What Happened
- The US Food and Drug Administration (FDA) released draft guidance on 23 February 2026 establishing a new "Plausible Mechanism Framework" for approving individualised therapies targeting ultra-rare diseases.
- The framework creates a novel regulatory pathway through which cutting-edge treatments tailor-made for single patients or very small patient populations can receive full FDA approval without the need for conventional randomised controlled trials (RCTs), which are often impossible when only a handful of patients worldwide share a condition.

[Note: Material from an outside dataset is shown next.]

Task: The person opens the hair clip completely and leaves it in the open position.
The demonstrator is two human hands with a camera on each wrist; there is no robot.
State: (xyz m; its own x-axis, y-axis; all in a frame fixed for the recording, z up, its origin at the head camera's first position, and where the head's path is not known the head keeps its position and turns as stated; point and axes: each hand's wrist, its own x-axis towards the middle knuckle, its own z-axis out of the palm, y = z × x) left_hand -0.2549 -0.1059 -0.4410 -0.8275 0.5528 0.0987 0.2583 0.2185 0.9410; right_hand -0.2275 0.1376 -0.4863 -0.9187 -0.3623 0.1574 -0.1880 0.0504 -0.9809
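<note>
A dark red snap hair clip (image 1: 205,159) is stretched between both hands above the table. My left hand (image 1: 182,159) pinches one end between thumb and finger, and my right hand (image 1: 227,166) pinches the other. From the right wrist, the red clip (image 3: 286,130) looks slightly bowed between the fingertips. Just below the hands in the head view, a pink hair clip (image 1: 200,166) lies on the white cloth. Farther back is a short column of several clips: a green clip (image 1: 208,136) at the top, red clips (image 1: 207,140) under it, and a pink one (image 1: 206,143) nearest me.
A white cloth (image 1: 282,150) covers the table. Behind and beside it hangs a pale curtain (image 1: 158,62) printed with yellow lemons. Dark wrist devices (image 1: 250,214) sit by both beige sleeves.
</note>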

- The draft guidance explicitly covers genome editing technologies (such as CRISPR) and RNA-based therapies such as antisense oligonucleotides, while remaining open to additional tailored therapeutics.
- Key approval criteria include: identifying the specific disease-causing genetic abnormality, demonstrating the therapy targets the root cause or proximate biological pathway, leveraging well-characterised natural history data from untreated patients, and confirming successful target engagement or gene editing.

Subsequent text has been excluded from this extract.